Robson Vaillant (DEM) continará afastado do cargo de deputado estadual da Assembleia Legislativa do estado do Espírito Santo (ES) para não atrapalhar a colheita de provas. Ele é acusado de reter parte dos vencimentos dos servidores. A decisão é da presidência do Superior Tribunal de Justiça, que negou pedido para suspender a decisão que afastou o parlamentar.

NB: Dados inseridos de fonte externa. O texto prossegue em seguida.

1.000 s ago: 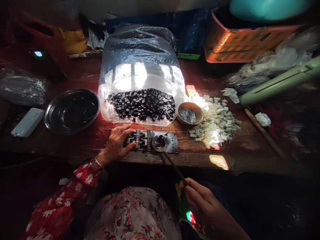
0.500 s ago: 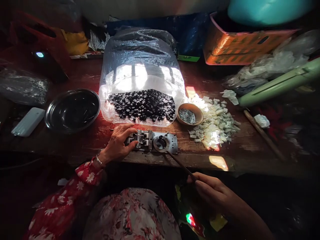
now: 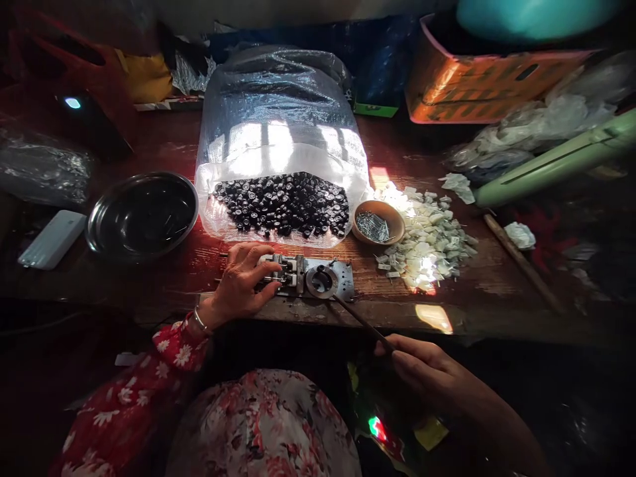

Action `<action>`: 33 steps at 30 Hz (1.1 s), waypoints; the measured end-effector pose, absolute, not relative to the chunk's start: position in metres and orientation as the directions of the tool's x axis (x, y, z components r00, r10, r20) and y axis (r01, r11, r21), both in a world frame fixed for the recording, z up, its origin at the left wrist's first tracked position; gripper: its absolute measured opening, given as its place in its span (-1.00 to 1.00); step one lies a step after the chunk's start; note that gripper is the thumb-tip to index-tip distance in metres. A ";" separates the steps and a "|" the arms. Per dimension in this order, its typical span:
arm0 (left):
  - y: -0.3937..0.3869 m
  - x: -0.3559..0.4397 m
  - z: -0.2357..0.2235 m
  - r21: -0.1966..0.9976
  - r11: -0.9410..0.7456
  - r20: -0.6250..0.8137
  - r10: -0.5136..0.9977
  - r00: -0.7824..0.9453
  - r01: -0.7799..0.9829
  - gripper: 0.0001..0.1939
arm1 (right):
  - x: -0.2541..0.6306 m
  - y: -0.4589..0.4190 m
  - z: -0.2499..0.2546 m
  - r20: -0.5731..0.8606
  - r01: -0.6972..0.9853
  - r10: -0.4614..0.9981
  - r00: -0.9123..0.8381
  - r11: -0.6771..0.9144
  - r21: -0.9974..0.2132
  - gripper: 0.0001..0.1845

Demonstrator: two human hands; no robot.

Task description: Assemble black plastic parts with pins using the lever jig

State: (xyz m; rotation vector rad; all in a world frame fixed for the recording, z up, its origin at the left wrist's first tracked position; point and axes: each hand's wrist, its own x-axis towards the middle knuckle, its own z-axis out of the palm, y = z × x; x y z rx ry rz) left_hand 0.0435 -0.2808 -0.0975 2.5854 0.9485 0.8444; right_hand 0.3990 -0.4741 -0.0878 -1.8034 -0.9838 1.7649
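My left hand (image 3: 244,281) lies over the left end of a small metal jig (image 3: 342,277) at the bench's front edge, thumb and fingers bent around its clamp part. In my right hand (image 3: 427,364) is the dark handle (image 3: 362,320) of a lever, closed in the fingers. That lever runs up to a round metal ring (image 3: 320,281) on the jig's plate. Behind the jig, small black knobs (image 3: 283,205) spill from the mouth of a clear plastic bag (image 3: 283,86). What the left fingertips press on is partly hidden.
A bowl (image 3: 392,233) of metal pins stands beside a heap of whitish plastic parts (image 3: 430,232). To the left are a steel basin (image 3: 94,232) and a white phone-like slab (image 3: 52,240). An orange crate (image 3: 491,86), a green tube (image 3: 551,159) and a stick (image 3: 521,262) lie right.
My left hand has shifted right over the jig, its fingers covering more of the clamp. The right hand keeps its hold on the lever, nearly still. The view has moved slightly.
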 end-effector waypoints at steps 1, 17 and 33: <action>-0.281 0.048 -0.097 0.410 -0.763 0.416 0.644 0.641 0.500 -0.82 | 0.399 -0.474 -0.088 -0.672 0.191 0.739 -0.058 -0.652 -0.734 -0.34; -0.284 0.064 -0.111 0.427 -0.751 0.463 0.660 0.591 0.504 -0.90 | 0.403 -0.473 -0.091 -0.644 0.173 0.757 -0.108 -0.624 -0.762 -0.35; -0.287 0.017 -0.120 0.407 -0.710 0.490 0.701 0.518 0.574 -0.64 | 0.330 -0.514 -0.099 -0.551 0.187 0.834 0.007 -0.542 -0.819 -0.48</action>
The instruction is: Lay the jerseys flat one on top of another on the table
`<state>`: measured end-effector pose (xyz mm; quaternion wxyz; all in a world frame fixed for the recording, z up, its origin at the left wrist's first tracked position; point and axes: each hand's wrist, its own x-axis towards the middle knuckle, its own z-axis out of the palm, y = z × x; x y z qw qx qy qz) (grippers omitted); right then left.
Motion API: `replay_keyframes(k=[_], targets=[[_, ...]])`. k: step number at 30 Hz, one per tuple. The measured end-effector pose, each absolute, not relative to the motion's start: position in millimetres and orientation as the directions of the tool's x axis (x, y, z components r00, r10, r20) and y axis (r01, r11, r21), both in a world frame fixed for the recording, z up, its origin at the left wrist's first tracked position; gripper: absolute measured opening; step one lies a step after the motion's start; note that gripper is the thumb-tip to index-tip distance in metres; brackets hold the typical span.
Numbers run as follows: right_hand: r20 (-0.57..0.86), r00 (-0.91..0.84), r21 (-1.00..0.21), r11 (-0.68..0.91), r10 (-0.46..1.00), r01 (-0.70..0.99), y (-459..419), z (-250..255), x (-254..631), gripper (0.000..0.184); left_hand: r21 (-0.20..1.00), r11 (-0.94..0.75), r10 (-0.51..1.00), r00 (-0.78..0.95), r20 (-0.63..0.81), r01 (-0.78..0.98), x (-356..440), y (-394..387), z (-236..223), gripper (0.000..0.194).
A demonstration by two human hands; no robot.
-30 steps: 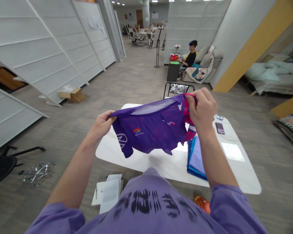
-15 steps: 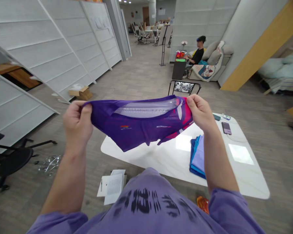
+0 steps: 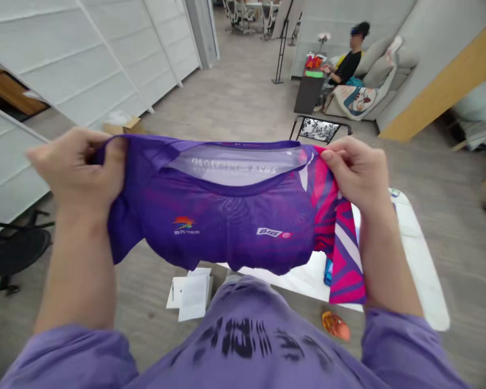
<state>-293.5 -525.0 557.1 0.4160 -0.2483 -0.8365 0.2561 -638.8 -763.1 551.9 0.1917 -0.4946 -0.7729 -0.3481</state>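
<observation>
A purple sports shirt (image 3: 227, 216) with pink-striped sleeve and small printed logos is stretched between my hands in the middle of the view. My left hand (image 3: 85, 167) is closed on its left shoulder, and my right hand (image 3: 354, 167) pinches the right shoulder beside the pink sleeve. The neck opening faces up, with pale lettering showing on the inside of the back. The body of the shirt hangs in folds above a white table (image 3: 421, 259). A bit of blue folded cloth (image 3: 328, 272) shows on the table, mostly hidden behind the shirt.
Papers (image 3: 192, 292) lie low in front, left of my body. An orange shiny object (image 3: 335, 325) is on the floor by the table. A black chair (image 3: 22, 251) stands left, a patterned chair (image 3: 318, 129) beyond the table. A person (image 3: 348, 62) sits on a sofa (image 3: 405, 70) farther back.
Both hands have moved apart and nearer to me, the left one going left. The shirt is spread wider, and its front and pink sleeve now hang down more. The view has tilted downward.
</observation>
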Motion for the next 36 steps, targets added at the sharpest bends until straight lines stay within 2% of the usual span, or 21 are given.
replay_keyframes(k=[3, 10, 15, 19, 22, 23, 25, 27, 29, 32, 36], targets=[[0.434, -0.614, -0.658, 0.697, 0.660, 0.284, -476, 518, -364, 0.040, 0.293, 0.225, 0.752, -0.357, 0.554, 0.929, -709, -699, 510, 0.059], [0.082, -0.651, -0.571, 0.571, 0.755, 0.590, -354, 391, -536, 0.048, 0.484, 0.130, 0.915, -0.293, 0.277, 0.865, -859, -521, 352, 0.070], [0.003, -0.559, -0.487, 0.489, 0.829, 0.724, -332, 289, -607, 0.046, 0.599, 0.230, 0.941, -0.333, 0.065, 0.767, -895, -457, 271, 0.049], [-0.158, -0.518, -0.437, 0.411, 0.840, 0.800, -395, 223, -609, 0.043, 0.583, 0.344, 0.922, -0.383, -0.060, 0.736, -875, -487, 216, 0.050], [-0.381, -0.467, -0.387, 0.321, 0.798, 0.864, -464, 199, -591, 0.042, 0.526, 0.418, 0.909, -0.345, -0.235, 0.741, -844, -546, 183, 0.047], [-0.417, -0.453, -0.377, 0.303, 0.788, 0.875, -485, 196, -584, 0.044, 0.521, 0.427, 0.904, -0.335, -0.266, 0.739, -833, -569, 175, 0.045], [-0.501, -0.450, -0.369, 0.288, 0.739, 0.884, -516, 195, -570, 0.052, 0.505, 0.449, 0.890, -0.316, -0.329, 0.738, -813, -612, 165, 0.044], [-0.582, -0.517, -0.407, 0.326, 0.628, 0.853, -536, 199, -560, 0.064, 0.440, 0.501, 0.840, -0.296, -0.456, 0.745, -799, -649, 161, 0.046], [-0.627, -0.584, -0.455, 0.365, 0.516, 0.812, -546, 202, -553, 0.072, 0.380, 0.525, 0.779, -0.249, -0.576, 0.761, -790, -675, 161, 0.049], [-0.646, -0.603, -0.467, 0.382, 0.468, 0.797, -554, 203, -549, 0.074, 0.339, 0.523, 0.698, -0.165, -0.697, 0.782, -787, -693, 162, 0.054], [-0.672, -0.564, -0.427, 0.370, 0.480, 0.825, -547, 197, -549, 0.069, 0.308, 0.558, 0.668, -0.197, -0.717, 0.771, -795, -678, 162, 0.054]])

Na decisão do STJ , destaca-se o fato de que a manutenção do deputado no cargo parece impedir a adequada coleta de provas orais. Além disso, a suspensão de liminar e de sentença limita-se a averiguar a possibilidade de grave lesão à ordem, à segurança, à saúde e à economia pública. O entendimento foi o de que o afastamento de apenas um deputado estadual do seu cargo, no caso concreto, não causará grave lesão à atividade legislativa no Espírito Santo, que prosseguirá com os demais eleitos e com o eventual suplente.

O deputado é acusado de reter parte dos vencimentos dos servidores. Ele mantinha, segundo denúncia do Ministério Público do Espírito Santo, uma empregada doméstica e um servidor à disposição da Igreja Universal do Reino de Deus, pagos com o dinheiro público. O Ministério Público capixaba também encontrou indícios de servidores que eram nomeados pelo gabinete de Robson Vaillant para atuar em obras da igreja.

No pedido enviado ao STJ, a defesa sustentava que a decisão que determinou o afastamento do cargo e que negou o pedido de suspensão de execução da liminar está apoiada em meras suposições e conjecturas.

Para o advogado, a decisão não possui qualquer fundamento, conforme dispõe o artigo 20 da Lei 8.429/1992. O dispositivo diz: "a autoridade judicial ou administrativa competente poderá determinar o afastamento do agente público do exercício do cargo, emprego ou função, sem prejuízo da remuneração, quando a medida se fizer necessária à instrução processual". Com informações da Assessoria de Imprensa do STJ.